Years ago, I was thinking about how data becomes data. What stages does it go through before it becomes usable for analysis? We are relying on the following model daily in our research group.
Stage 0---raw data is incoming data in whatever format. HTMLs scraped from the web, a large SQL dump from a data vendor, dBase files copied from a 200 DVDs (true story). Always store this for archival and replication purposes. This data is immutable, will be written once and read many times.
Example: country names, capitals, areas and populations scraped from scrapethissite.com, stored as a single HTML file.
Stage 1---consistent data has the same information content as the raw data, but is in a preferred format with a consistent schema. You can harmonize inconsistent column names, correct missing value encodings, convert to CSV, that sort of thing. No judgmental cleaning yet. In our case, consistent data contains a handful of UTF-8 encoded CSV files with meaningful column and table names, generally following tidy data principles. The conversion involves no or minimal information loss.
Example: A single CSV file with columns
population, in UTF-8 encoding.
Stage 2---clean data is the best possible representation of information in the data in a way that can be reused in many applications. This conversion step involves substantial amount of cleaning, internal and external consistency checks. Some information loss can occur. Written a few times, read many times, frequently by many users for many different projects. When known entities are mentioned (firms, cities, agencies, individuals, countries), they should be referred to by canonical unique identifiers, such as ISO-3166–1 codes for countries.
Example: Same as consistent, with additional columns for ISO-3166 code of countries and geonames ID of cities. You can also add geocoordinates of each capital city.
Stage 3---derived data usually contains only a subset of the information in the original data, but is built to be reused in different projects. You can aggregate to yearly frequency, select only a subset of columns, that sort of thing. Think SELECT, WHERE, GROUP BY clauses.
Example: All countries in Europe.
Stage 4---analysis sample contains all the variable definitions and sample limitations you need for your analysis. This data is typically only used in one project. You should only do JOINS with other clean or derived datasets at this stage, not before. This is written and read frequently by a small number of users.
Example: The European country sample joined with population of capital cities (from the UN) so that you can calculate what fraction of population lives in the capital.
Automate all the data cleaning and transformation between stages. This is often hardest between raw and consistent, what with the different formats raw data can be in. But from the consistent stage onwards, you really have no excuse not to automate. Have a better algorithm to deduplicate company names (in the clean stage)? Just rerun all the later scripts.

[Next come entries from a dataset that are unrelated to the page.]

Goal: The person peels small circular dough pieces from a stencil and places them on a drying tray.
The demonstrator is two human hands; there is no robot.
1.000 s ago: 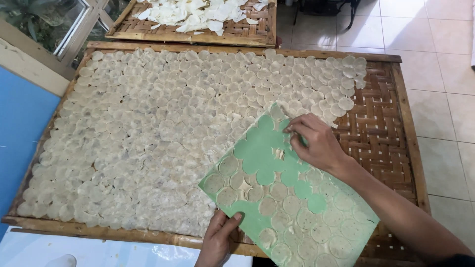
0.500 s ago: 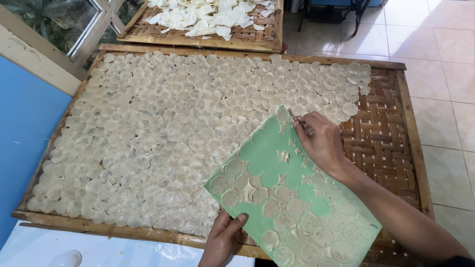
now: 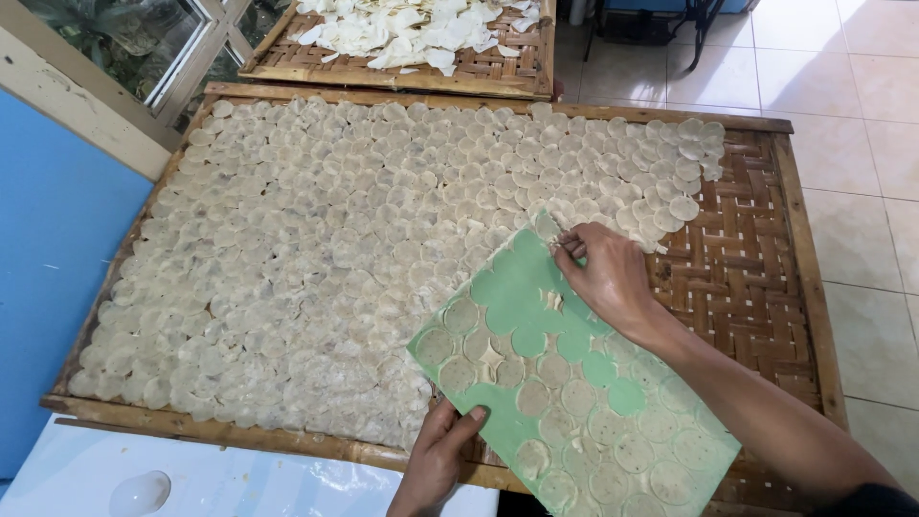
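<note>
While the left hand (image 3: 442,450) stays, the right hand (image 3: 605,278) has reached farther up the green sheet (image 3: 536,330).

Two woven bamboo trays: a large tray (image 3: 756,287) in front and a second tray (image 3: 498,81) behind it. One green sheet (image 3: 536,306), held by two hands, left hand (image 3: 436,460) and right hand (image 3: 608,278). Pale round wafers (image 3: 335,239) on the large tray far too many to count, several dozen more on the sheet, plus one heap of white pieces (image 3: 402,24) on the far tray.
</note>
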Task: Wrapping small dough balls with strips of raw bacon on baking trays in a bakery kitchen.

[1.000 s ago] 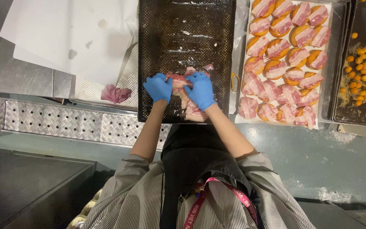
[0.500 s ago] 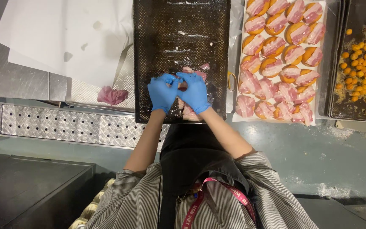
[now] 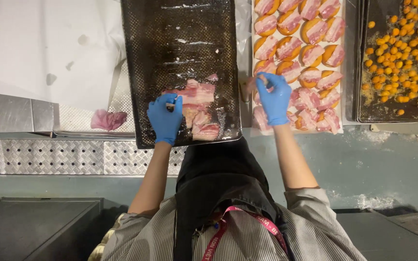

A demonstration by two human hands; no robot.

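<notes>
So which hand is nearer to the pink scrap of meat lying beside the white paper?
The left hand. It rests on the dark tray, just right of the pink scrap. The right hand is much farther right, over the wrapped pieces.

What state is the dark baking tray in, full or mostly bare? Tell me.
Mostly bare: the dark baking tray holds only a few bacon pieces near its front edge, by the left hand.
</notes>
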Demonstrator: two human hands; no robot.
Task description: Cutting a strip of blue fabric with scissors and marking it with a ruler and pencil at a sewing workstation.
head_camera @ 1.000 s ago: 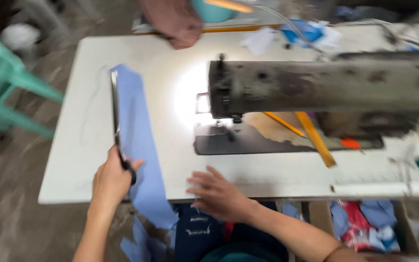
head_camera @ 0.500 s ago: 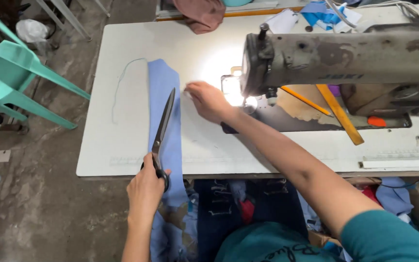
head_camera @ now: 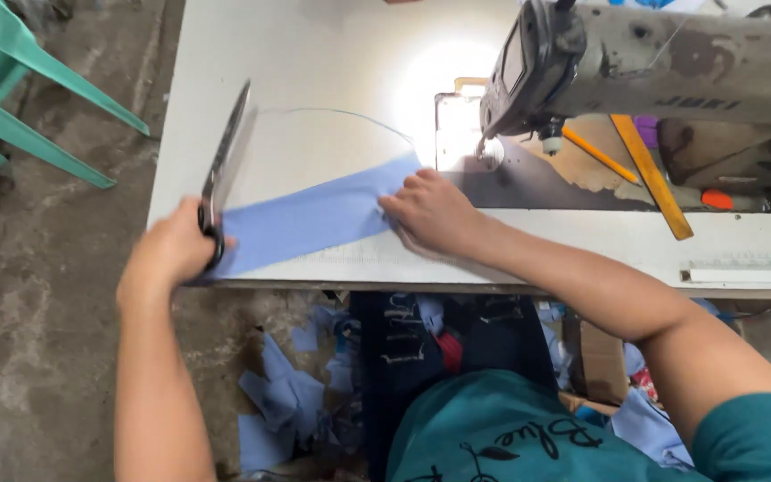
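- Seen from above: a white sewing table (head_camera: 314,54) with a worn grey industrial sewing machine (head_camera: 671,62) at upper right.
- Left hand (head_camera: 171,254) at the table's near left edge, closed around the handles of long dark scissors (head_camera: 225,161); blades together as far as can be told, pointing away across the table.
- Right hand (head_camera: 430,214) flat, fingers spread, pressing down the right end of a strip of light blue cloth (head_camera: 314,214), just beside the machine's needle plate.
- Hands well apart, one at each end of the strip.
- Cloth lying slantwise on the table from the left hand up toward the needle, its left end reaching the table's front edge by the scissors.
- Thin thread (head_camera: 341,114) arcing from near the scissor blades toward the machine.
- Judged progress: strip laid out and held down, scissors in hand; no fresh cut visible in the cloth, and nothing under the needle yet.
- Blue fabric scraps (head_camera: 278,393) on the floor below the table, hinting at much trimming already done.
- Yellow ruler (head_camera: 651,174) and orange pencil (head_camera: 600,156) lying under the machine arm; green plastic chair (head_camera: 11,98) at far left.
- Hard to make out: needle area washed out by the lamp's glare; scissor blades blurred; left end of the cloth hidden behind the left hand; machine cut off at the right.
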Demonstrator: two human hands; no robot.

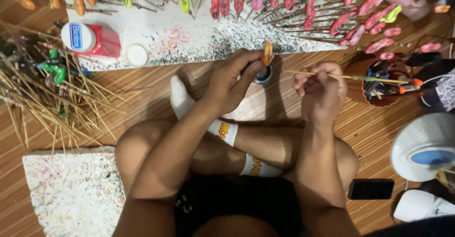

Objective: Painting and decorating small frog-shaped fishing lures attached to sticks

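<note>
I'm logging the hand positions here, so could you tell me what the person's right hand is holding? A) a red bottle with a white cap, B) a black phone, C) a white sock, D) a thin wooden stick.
D: the right hand pinches a thin wooden stick that runs off to the side, while the black phone lies on the floor.

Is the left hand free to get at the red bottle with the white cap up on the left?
Probably not yet: the left hand holds an orange piece over a small pot. The floor path to the red bottle looks unobstructed.
</note>
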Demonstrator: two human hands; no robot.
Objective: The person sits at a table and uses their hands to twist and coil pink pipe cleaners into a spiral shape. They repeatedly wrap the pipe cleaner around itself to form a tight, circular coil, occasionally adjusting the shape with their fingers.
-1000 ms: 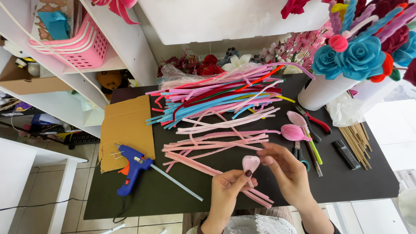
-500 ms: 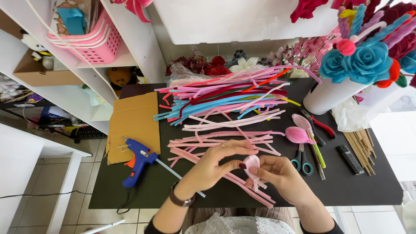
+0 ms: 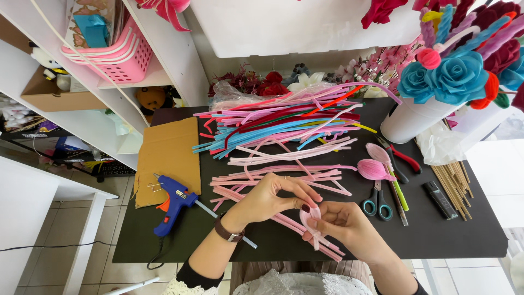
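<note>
Right hand (image 3: pixel 341 226): low at the near edge of the black table (image 3: pixel 469 240), fingers pressed together, pinching the stem of a pale pink petal loop (image 3: pixel 310 218).
Petal loop: upright between the two hands, just above the near table edge, touching the loose pink stems beneath it.
Left hand (image 3: pixel 270 198): just left of the petal loop, fingertips (image 3: pixel 315 198) curled in and pinching the loop's top edge; dark watch strap (image 3: pixel 226 232) on the wrist.
Glue gun (image 3: pixel 172 202): blue, lying flat well left of the petal loop, nozzle toward the hands, a clear glue stick (image 3: pixel 224 221) running under the left wrist.
Cardboard sheet (image 3: pixel 166 153): brown, beyond the glue gun, flat on the table's left side.
Loose pink stems (image 3: pixel 278 175): scattered just beyond the petal loop, reaching under both hands.
Scissors (image 3: pixel 376 202): teal handles, right of the petal loop, beside two finished pink buds (image 3: pixel 375 166) on green stems.
Wooden sticks (image 3: pixel 453 183): bundled far right of the petal loop, next to a small black bar (image 3: pixel 441 199).
Coloured stems (image 3: pixel 284 123): pile of pink, blue, red and purple, well beyond the petal loop at mid-table.
White vase (image 3: pixel 412 120): far right corner, holding blue flowers (image 3: pixel 450 79).
Pink basket (image 3: pixel 117 57): on a white shelf, farthest left of the petal loop.
</note>
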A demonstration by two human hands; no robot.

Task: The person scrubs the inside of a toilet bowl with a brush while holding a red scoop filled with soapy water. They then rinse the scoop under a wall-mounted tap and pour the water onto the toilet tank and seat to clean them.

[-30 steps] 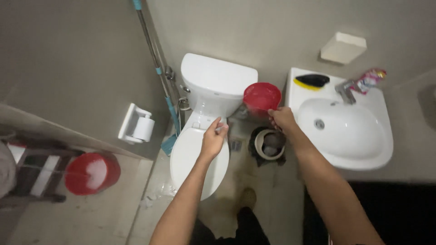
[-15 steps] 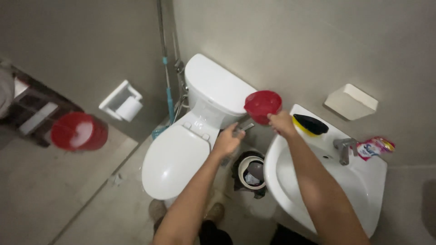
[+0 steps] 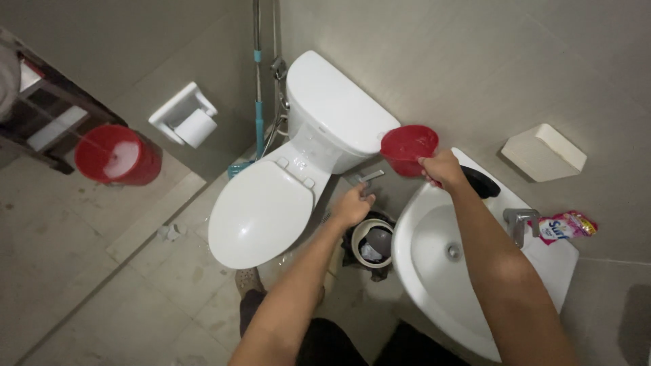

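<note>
Right hand clenched on red cup, held level over gap between toilet tank and sink, probably so nothing spills. Left hand hovers near silver lever; grip unclear.

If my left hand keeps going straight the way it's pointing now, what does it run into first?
Most likely the small grey flat piece lying just beyond the left hand, and past that the base of the white toilet tank. Depth is hard to judge from above, so the hand could pass over it.
</note>
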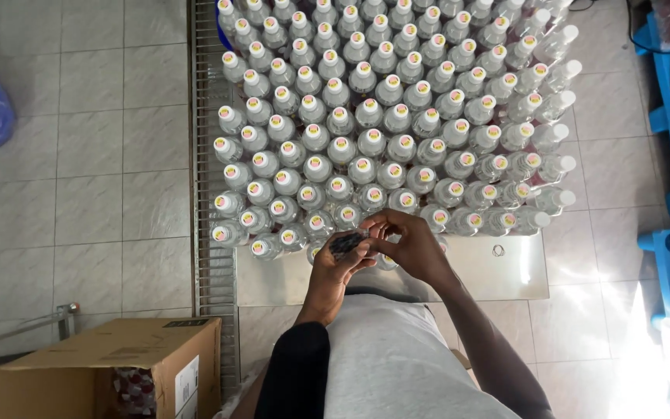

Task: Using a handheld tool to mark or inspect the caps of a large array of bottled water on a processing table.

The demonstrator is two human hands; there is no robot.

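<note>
We hold a small dark film sleeve (pixel 347 244) between both hands, left hand (pixel 333 271) curled shut round it, right hand (pixel 412 248) pinching its top, just over the front bottles (pixel 366 147) on the steel worktop (pixel 498 271). It looks light, thin, crinkly; best gripped by the edges. The bottles are clear, smooth plastic with round caps.

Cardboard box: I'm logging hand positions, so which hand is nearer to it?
Left. The left hand lies on the cardboard box side; the right hand is farther away.

L hand (pixel 335 268) and R hand (pixel 412 248) meet, fingertips touching. Both curled in a pinch. L forearm sleeved, R bare.
</note>
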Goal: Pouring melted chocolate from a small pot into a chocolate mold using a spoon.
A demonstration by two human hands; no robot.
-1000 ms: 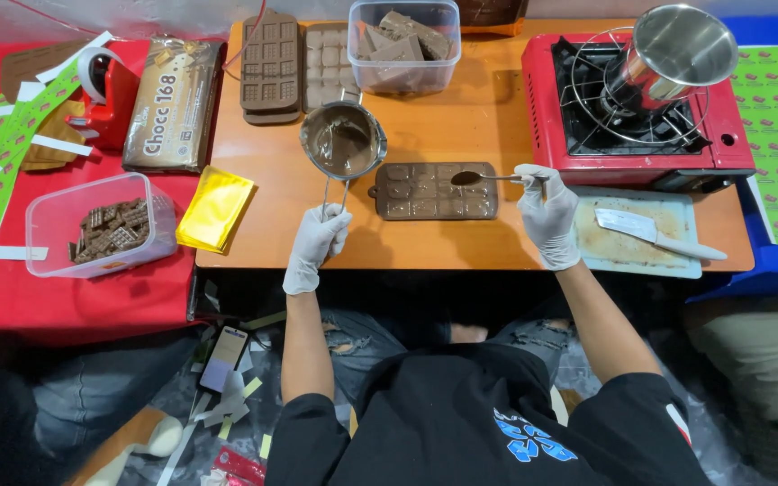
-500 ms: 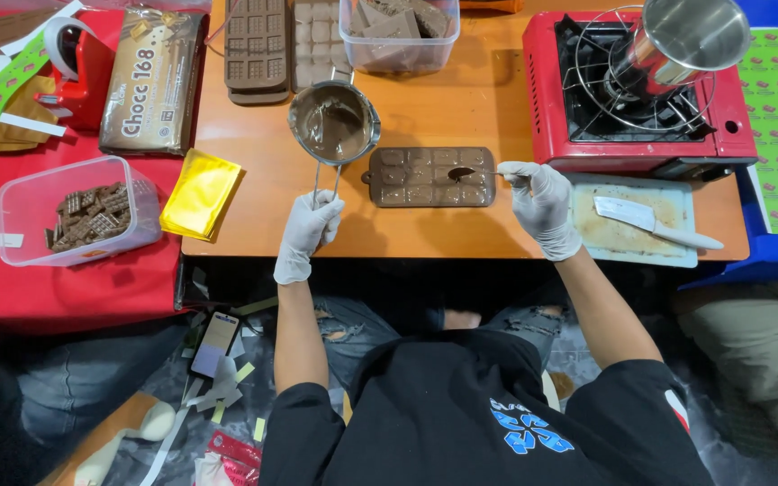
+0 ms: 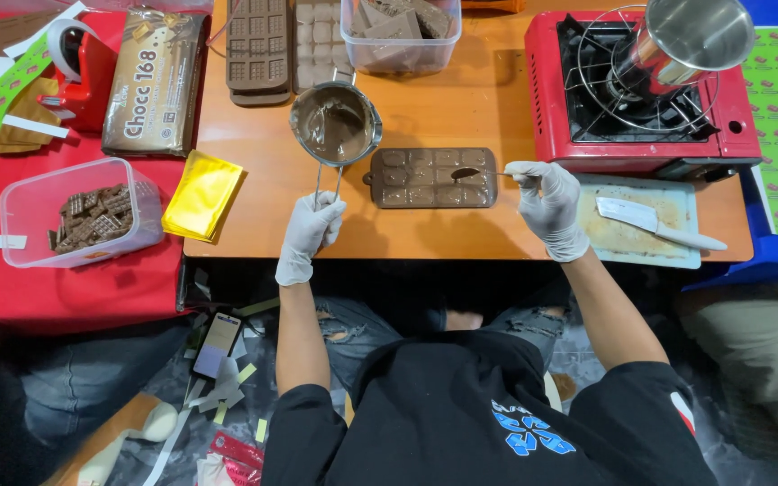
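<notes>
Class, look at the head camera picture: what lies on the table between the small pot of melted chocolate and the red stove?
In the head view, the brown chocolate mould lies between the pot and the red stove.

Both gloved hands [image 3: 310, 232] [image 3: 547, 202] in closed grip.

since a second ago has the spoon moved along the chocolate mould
Yes. The spoon in the right hand has shifted from the right end of the brown chocolate mould toward its middle, its bowl now over the upper row, closer to the small pot.
</notes>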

Don’t skip a stage. Much as with the five stages of grief, you have to go through all the stages to be at peace with your data in the long run. With exceptionally nicely formatted raw data, you may go directly to clean, but never skip any of the later stages. This follows from modular thinking: separate out whatever you or others can reuse later. What if you want to redo your country-capital analysis for Asian countries? If you write one huge script to go from your raw data to the analysis sample, none if it will be reused.
Join late. It may be tempting to join your city information to the country-capital dataset early. But you don’t know what other users will need the data for. And you don’t want to join before your own data is clean enough. A clean data should be as close to the third normal form as possible.
Share your intermediate data products. All the data cleaning you have done might be useful for others, too. If possible, share your intermediate products with other analysts and researchers. You can also publish them on datahub.io (which has nice tools to publish self contained data packages) or in a repository like zenodo.org. Even if you cannot share, pretend you are preparing your intermediate product for someone else. Automate and document everything. Your future self will thank you.